The Brazilian middle class is based heavily on government jobs and small companies. There are many areas where Brazil is strong and the workers are highly educated.... but numbers wise the middle class is much smaller as compared to the US. Economically too. Still economic hardships and governments tendency to get taxes from those who cant "escape" is strangling the middle class badly. My parents are government employees and havent had a raise in roughly 8 years. Inflation in this period was small compared to the past... but still 5-7% a year.

Like a student of mine said... we don't practice "real" capitalism here. Its a half capitalism with lots of oligarchy mixed with a heavy informal economy. Corporativism is a major reason why we are dead in the water economically and why political power remains a big business exclusive. Historically speaking Brazil was close to the US in economic development until the 1700's. Socially we fell behind long before. We were richer in fact than the future US during export booms of sugar, then gold and then rubber. Colonial and hierarchical mindset never left us completely. American colonists were intent on leaving behind the structures of the past.... this allowed a more balanced society.

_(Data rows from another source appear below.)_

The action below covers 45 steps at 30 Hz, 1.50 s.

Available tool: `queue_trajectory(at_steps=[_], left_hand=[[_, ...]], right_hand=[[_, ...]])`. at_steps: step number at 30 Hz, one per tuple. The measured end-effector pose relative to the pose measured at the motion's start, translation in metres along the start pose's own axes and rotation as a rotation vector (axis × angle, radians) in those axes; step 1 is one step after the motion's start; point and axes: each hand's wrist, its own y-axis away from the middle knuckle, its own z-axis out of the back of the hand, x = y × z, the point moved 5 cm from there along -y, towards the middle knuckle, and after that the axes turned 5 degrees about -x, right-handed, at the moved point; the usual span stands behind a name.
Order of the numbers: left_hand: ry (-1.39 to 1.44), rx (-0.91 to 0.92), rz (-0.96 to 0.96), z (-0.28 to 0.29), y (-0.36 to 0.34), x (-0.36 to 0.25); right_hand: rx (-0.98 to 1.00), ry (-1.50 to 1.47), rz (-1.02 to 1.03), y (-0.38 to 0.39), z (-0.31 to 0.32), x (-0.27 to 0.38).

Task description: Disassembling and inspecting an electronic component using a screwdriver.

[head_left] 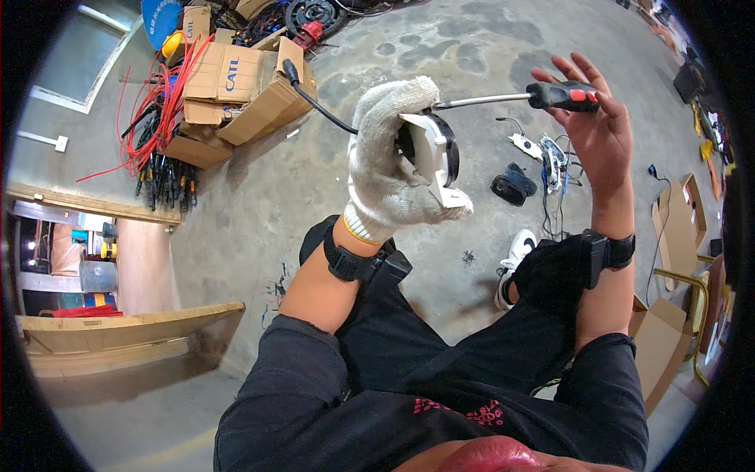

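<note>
My left hand (376,161), in a white knitted glove, is wrapped round a white and black round-bodied device (432,153). From behind that hand runs a black cable (326,112) that ends in a thick black connector. My bare right hand (604,138) has its fingers stretched apart, while a screwdriver (549,95) with a black and red handle rests between thumb and palm. Its metal shaft points left, and the tip lies at the top edge of the device by the gloved fingertips. Whether the tip touches the device, I cannot tell.
Cardboard boxes (236,82) with red cables (177,98) stand at the far left. On the concrete floor lie a black object (513,185) and a white part with wires (554,164). More cardboard (664,346) and a chair (696,315) are at the right. A wooden ledge (134,326) juts in at the left.
</note>
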Motion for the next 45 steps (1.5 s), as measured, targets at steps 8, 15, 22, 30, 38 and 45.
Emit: queue_trajectory(at_steps=[8,15,22,30,38,45], left_hand=[[0.065,-0.059,0.067,-0.002,-0.001,0.004],[0.026,-0.081,0.110,-0.004,0.001,0.007],[0.113,-0.144,0.314,-0.008,0.002,0.011],[0.158,-0.202,0.476,-0.007,0.001,0.015],[0.300,-0.259,0.578,-0.005,0.003,0.020],[0.349,-0.348,0.692,-0.001,0.009,0.025]], right_hand=[[-0.375,0.525,-0.230,0.000,0.017,-0.006],[-0.257,0.186,-0.054,0.000,0.007,-0.011],[-0.323,0.393,-0.191,0.004,0.017,-0.007],[-0.289,0.284,0.065,0.005,0.001,-0.011],[-0.225,0.561,-0.209,0.006,0.007,-0.010],[-0.208,0.397,-0.120,0.009,-0.006,-0.021]])
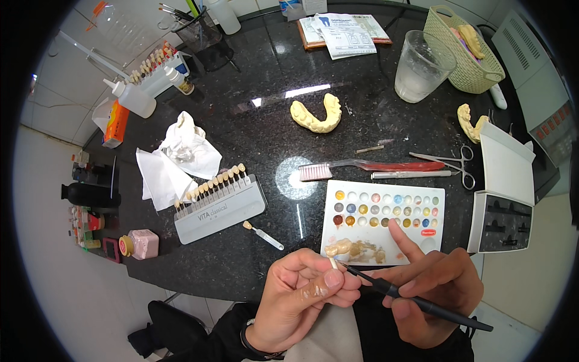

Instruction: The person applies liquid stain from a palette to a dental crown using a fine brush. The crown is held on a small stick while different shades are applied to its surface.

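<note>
My left hand (295, 295) is closed, its thumb and fingertips pinching a thin pale peg that carries a small cream-coloured dental bridge (339, 247). My right hand (437, 289) grips a black-handled fine brush (449, 315), index finger stretched out over the palette. The brush's tip reaches the peg just below the bridge; whether it touches is too small to tell. Behind both hands lies a white paint palette (437, 205) with rows of coloured wells and brown smears on its near part. Left of it are a grey tooth shade guide (223, 214) and a single shade tab (265, 235).
A yellow dental cast (316, 120) sits mid-table. Beyond the palette lie a toothbrush (386, 166) and scissor-shaped forceps (464, 166). An open white box (503, 211) stands right; a plastic cup (422, 72) and basket (488, 75) stand far right. Crumpled tissue (187, 151) lies left.
</note>
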`<state>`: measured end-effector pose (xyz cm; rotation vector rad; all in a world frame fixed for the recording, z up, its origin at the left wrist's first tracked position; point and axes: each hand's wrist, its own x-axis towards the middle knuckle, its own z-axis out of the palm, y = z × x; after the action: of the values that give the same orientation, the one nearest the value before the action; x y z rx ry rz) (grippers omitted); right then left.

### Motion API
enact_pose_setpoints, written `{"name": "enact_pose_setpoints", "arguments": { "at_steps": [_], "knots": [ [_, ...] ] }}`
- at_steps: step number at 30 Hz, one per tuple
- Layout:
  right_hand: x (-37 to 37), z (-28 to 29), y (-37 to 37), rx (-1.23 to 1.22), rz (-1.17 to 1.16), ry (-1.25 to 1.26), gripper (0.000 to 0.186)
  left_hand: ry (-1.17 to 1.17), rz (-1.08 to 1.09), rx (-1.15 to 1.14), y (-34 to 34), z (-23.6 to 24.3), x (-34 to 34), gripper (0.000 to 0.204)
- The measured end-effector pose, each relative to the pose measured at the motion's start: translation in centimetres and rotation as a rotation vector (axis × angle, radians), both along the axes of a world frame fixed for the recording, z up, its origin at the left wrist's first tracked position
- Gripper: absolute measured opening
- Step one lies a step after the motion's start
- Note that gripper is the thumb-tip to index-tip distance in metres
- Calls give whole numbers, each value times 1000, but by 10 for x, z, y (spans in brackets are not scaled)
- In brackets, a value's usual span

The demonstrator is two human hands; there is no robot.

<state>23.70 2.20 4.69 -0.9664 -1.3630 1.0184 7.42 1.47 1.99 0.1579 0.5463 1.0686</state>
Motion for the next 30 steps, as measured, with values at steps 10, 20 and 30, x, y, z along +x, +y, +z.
{"name": "enact_pose_setpoints", "arguments": {
  "at_steps": [10, 20, 30],
  "knots": [
    [7, -6, 1, 99, 95, -47, 23, -4, 6, -15, 0, 2, 2, 9],
    [12, 7, -3, 10, 113, -192, 29, -37, -7, -37, 0, 1, 3, 11],
    [7, 6, 0, 64, 95, -180, 23, -44, 1, -26, 1, -2, 2, 12]
  ]
}}
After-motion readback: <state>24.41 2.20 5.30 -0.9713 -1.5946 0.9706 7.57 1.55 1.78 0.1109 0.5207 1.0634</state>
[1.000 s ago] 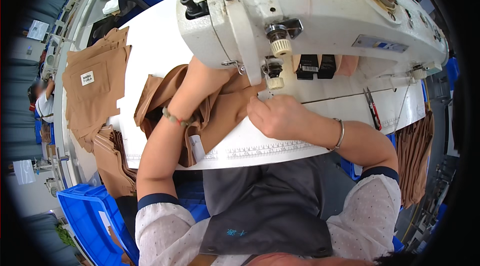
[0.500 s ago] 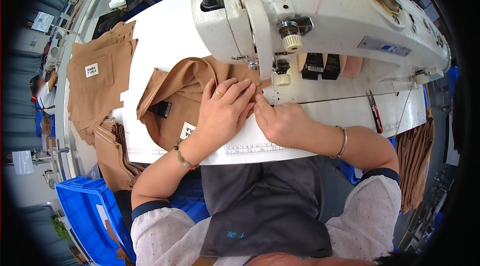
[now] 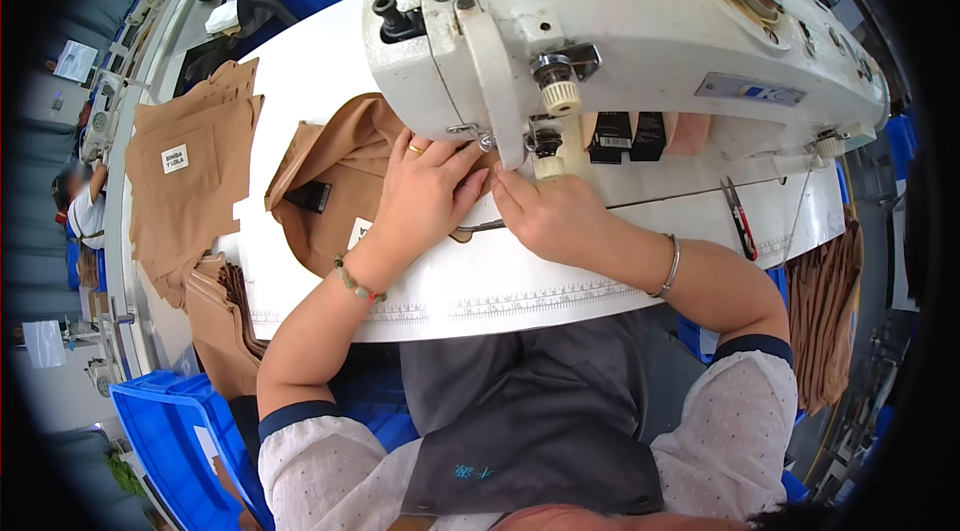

 Does the US have a major risk of falling in the same errors of Brazilian past ? I think so. Not in the same scale... but with similar problems.
DO you really think the "white overclass" doesn't exist ? If it does exist even in a limited way... talking about it is not racism... just analysis. The US is melting pot with the white staying on top ? I think so... doesnt make me racist. Pretending it is not so might be more dangerous. So don't dismiss it as left loneybag but tell us why you think its not so.
Free Market economy has had centuries to develop in Europe and some of the colonies in America (the continent). In Asia and the thirld world you see distorted economic models based on foreign investment and government corruption. Growth was rapid... but not enough time for a more balanced economy or social structure.